Nothing
#' Computes p-values for interaction terms from linear regressions
#'
#' Given matrices \code{ymat}, \code{xmat}, and \code{zmat},
#' \code{pulverize} evaluates every linear regression
#' \deqn{y = \beta_0 + \beta_1 x + \beta_2 z + \beta_3 xz + \epsilon}{y = b0 + b1 x + b2 z + b3 xz}
#' where \eqn{y}, \eqn{x}, and \eqn{z} are columns of \code{ymat},
#' \code{xmat}, and \code{zmat}, respectively, and returns the p-value
#' for the null hypothesis \eqn{\beta_3=0}{b3=0}. For example, if
#' \code{ymat}, \code{xmat}, and \code{zmat} have 200, 300, and 400
#' columns, then \code{pulverize} evaluates 24 million models
#' (\eqn{200\times 300\times 400}{200 * 300 * 400}) and returns the
#' p-value for the interaction term for each model.
#'
#' For reasons of computational efficiency, \code{pulverize} returns
#' only p-values and only for the interaction term \eqn{xz}.

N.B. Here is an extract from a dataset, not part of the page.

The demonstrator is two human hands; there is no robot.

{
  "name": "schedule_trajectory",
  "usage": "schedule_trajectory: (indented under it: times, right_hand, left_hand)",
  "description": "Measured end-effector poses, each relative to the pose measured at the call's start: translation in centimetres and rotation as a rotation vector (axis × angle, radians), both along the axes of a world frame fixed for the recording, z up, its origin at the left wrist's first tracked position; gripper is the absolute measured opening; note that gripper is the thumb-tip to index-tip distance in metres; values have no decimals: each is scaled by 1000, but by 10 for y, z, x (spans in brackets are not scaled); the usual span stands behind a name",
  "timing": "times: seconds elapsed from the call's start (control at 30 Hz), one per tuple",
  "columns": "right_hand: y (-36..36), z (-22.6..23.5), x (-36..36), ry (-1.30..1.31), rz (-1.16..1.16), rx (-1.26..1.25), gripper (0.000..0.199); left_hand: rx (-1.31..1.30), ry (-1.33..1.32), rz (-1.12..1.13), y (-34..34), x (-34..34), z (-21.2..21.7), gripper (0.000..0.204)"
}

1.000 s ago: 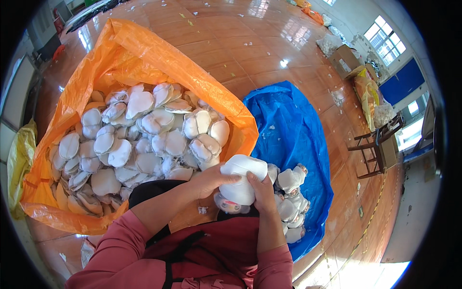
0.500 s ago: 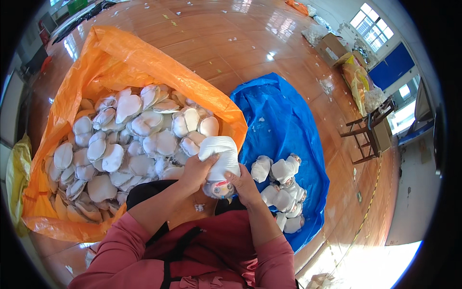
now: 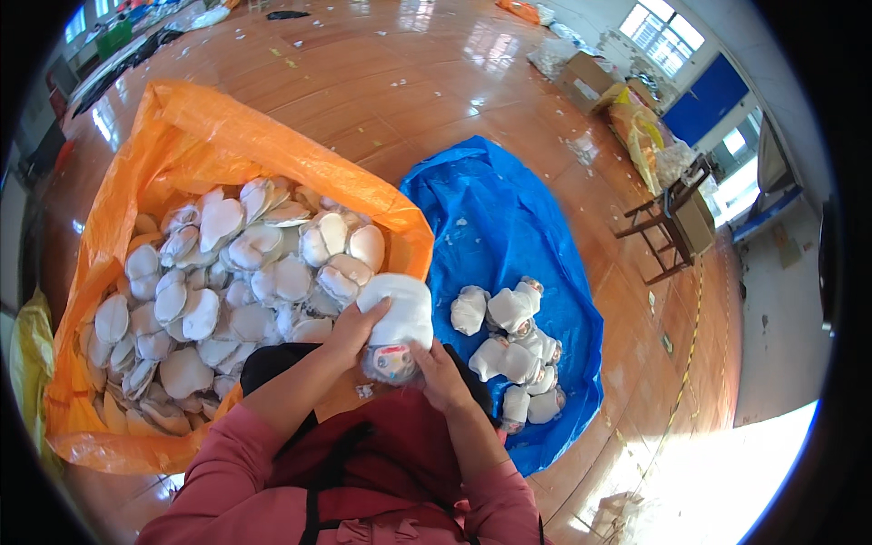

#' Fast run time is achieved by using the correlation coefficient between
#' the outcome variable \eqn{y} and the interaction term \eqn{xz} to test
#' the null-hypothesis, which avoids the costly computation of inversions.
#' Additional employed time-saving operations are a rearrangement of the order when iterating through
#' the different matrices, and implementing the core algorithm in the fast
#' programming language C++.
#'
#' Once interesting models are identified based on the resulting p-values, the number of
#' models will be greatly reduced. At this point additional model
#' characteristics, e.g. effect estimates and standard errors, can be
#' obtained via traditional methods such as R's
#' \code{\link[stats]{lm}} function.
#'
#' @param ymat,xmat,zmat Matrices of type "double", number of rows for all
#' matrices are the number of observations and must have the same size
#' @param output_file Output file if \code{NULL} no output file will be created
#' (default: \code{NULL})
#' @param colnames Column names for result table (default: "y", "x", and "z")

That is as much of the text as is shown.